The current study is the first to put those theories to test, Fischer said.
Using nanofabrication tools at Berkeley Lab’s Molecular Foundry, Noah Kent, a Ph.D. student in physics at UC Santa Cruz and in Fischer’s group at Berkeley Lab, worked with Molecular Foundry staff to carve out magnetic nanopillars from layers of iridium, cobalt, and platinum.
The multilayered materials were prepared by UC Berkeley postdoctoral scholar Neal Reynolds under the supervision of co-senior author Frances Hellman, who holds titles of senior faculty scientist in Berkeley Lab’s Materials Sciences Division, and professor of physics and materials science and engineering at UC Berkeley. She also leads the Department of Energy’s Non-Equilibrium Magnetic Materials (NEMM) program, which supported this study.
Hopfions and skyrmions are known to co-exist in magnetic materials, but they have a characteristic spin pattern in three dimensions. So, to tell them apart, the researchers used a combination of two advanced magnetic X-ray microscopy techniques – X-PEEM (X-ray photoemission electron microscopy) at Berkeley Lab’s synchrotron user facility, the Advanced Light Source; and magnetic soft X-ray transmission microscopy (MTXM) at ALBA, a synchrotron light facility in Barcelona, Spain – to image the distinct spin patterns of hopfions and skyrmions.
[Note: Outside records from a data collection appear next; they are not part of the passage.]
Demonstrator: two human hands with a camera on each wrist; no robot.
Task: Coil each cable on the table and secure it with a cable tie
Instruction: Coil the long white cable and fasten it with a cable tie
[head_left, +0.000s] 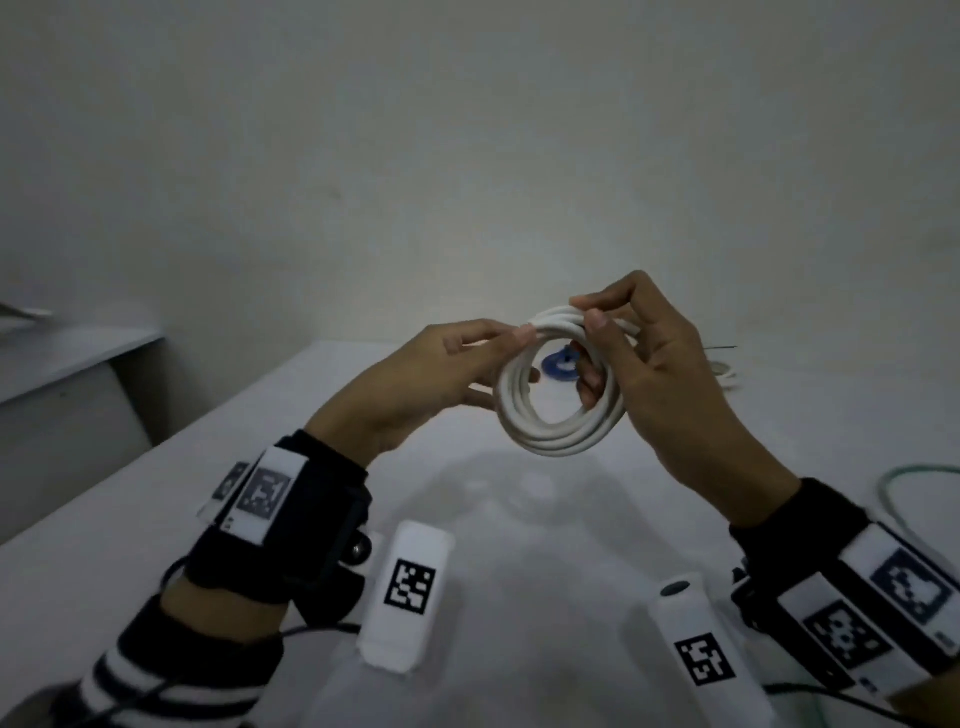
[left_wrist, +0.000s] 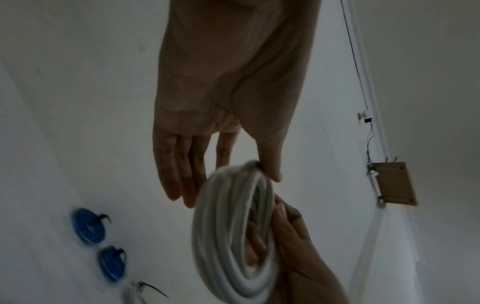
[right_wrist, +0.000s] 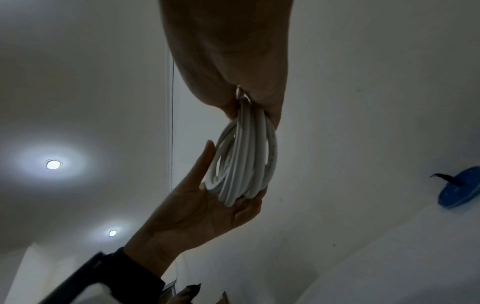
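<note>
White table (head_left: 519, 545) carries the work; above its middle, off the surface, the white cable coil (head_left: 558, 395) is held upright btwn both hands, several turns stacked, no tie on it visible yet. Right hand (head_left: 670, 384) is clamped on the coil: thumb & forefinger pinch the top of the bundle, other fingers pass thru the loop, as the left wrist view confirms. Left hand (head_left: 415, 384) has its fingers mostly straight, thumb tip & forefinger meeting at the coil's upper left side, palm cradling the turns from outside (right wrist view); whether it truly pinches a strand or only steadies cannot be told, so read it as a light support. Toward the far edge lie two blue coils (left_wrist: 89, 226) w/ dark ties sticking out, apparently done, & beside them a pale coil (head_left: 727, 371) w/ a dark tie tail; near the right edge a greenish cable (head_left: 914, 478) lies loose, judged not yet coiled. Step in hand, as judged: turns are gathered, next comes binding. To do it well: keep the right pinch firm at one spot so turns do not spring apart; even out the loops w/ the left hand so none hangs lower; tuck the free end, not seen here, along the bundle; wrap the tie at the pinched spot, snug but not crushing. No loose tie is visible w/in reach.
</note>
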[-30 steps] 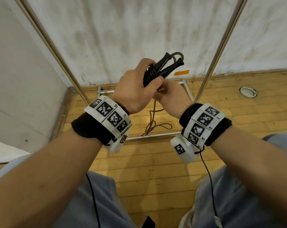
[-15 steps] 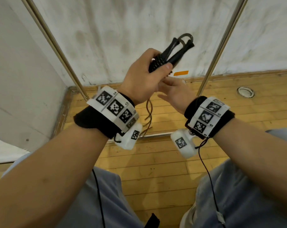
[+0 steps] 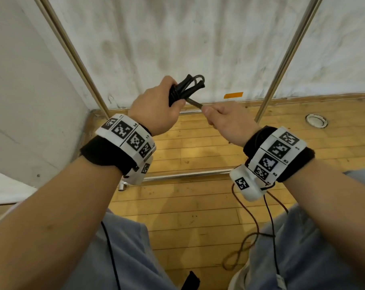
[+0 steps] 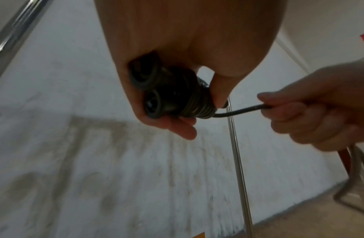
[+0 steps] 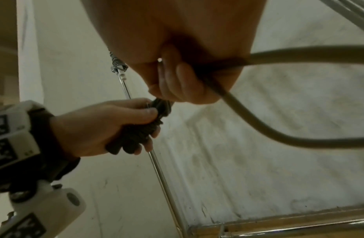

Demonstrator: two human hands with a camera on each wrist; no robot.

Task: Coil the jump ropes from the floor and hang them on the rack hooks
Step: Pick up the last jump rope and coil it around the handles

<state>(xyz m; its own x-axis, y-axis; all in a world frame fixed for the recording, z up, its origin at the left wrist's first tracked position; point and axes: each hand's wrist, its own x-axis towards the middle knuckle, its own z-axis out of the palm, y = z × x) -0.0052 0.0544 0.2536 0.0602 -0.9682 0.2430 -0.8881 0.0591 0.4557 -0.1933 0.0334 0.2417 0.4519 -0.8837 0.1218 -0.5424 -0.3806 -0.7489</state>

To confirm their observations, the researchers then carried out detailed simulations to mimic how 2D skyrmions inside a magnetic device evolve into 3D hopfions in carefully designed multilayer structures, and how these will appear when imaged by polarized X-ray light.
“Simulations are a hugely important part of this process, enabling us to understand the experimental images and to design structures that will support hopfions, skyrmions, or other designed 3D spin structures,” Hellman said.
To understand how hopfions will ultimately function in a device, the researchers plan to employ Berkeley Lab’s unique capabilities and world-class research facilities – which Fischer describes as “essential for carrying out such interdisciplinary work” – to further study the quixotic quasiparticles’ dynamical behavior.
“We have known for a long time that spin textures are almost inevitably three dimensional, even in relatively thin films, but direct imaging has been experimentally challenging,” said Hellman. “The evidence here is exciting, and it opens doors to finding and exploring even more exotic and potentially significant 3D spin structures.”
Co-authors with Fischer and Hellman include David Raftrey, Ian T.G. Campbell, Selven Virasawmy, Scott Dhuey, and Rajesh V. Chopdekar of Berkeley Lab; Aurelio Hierro-Rodriguez of the University of Oviedo, and Andrea Sorrentino, Eva Pereiro, and Salvador Ferrer of the ALBA Synchrotron, Spain.
The Advanced Light Source and Molecular Foundry are DOE Office of Science user facilities at Berkeley Lab.
This work was supported by the U.S. Department of Energy Office of Science.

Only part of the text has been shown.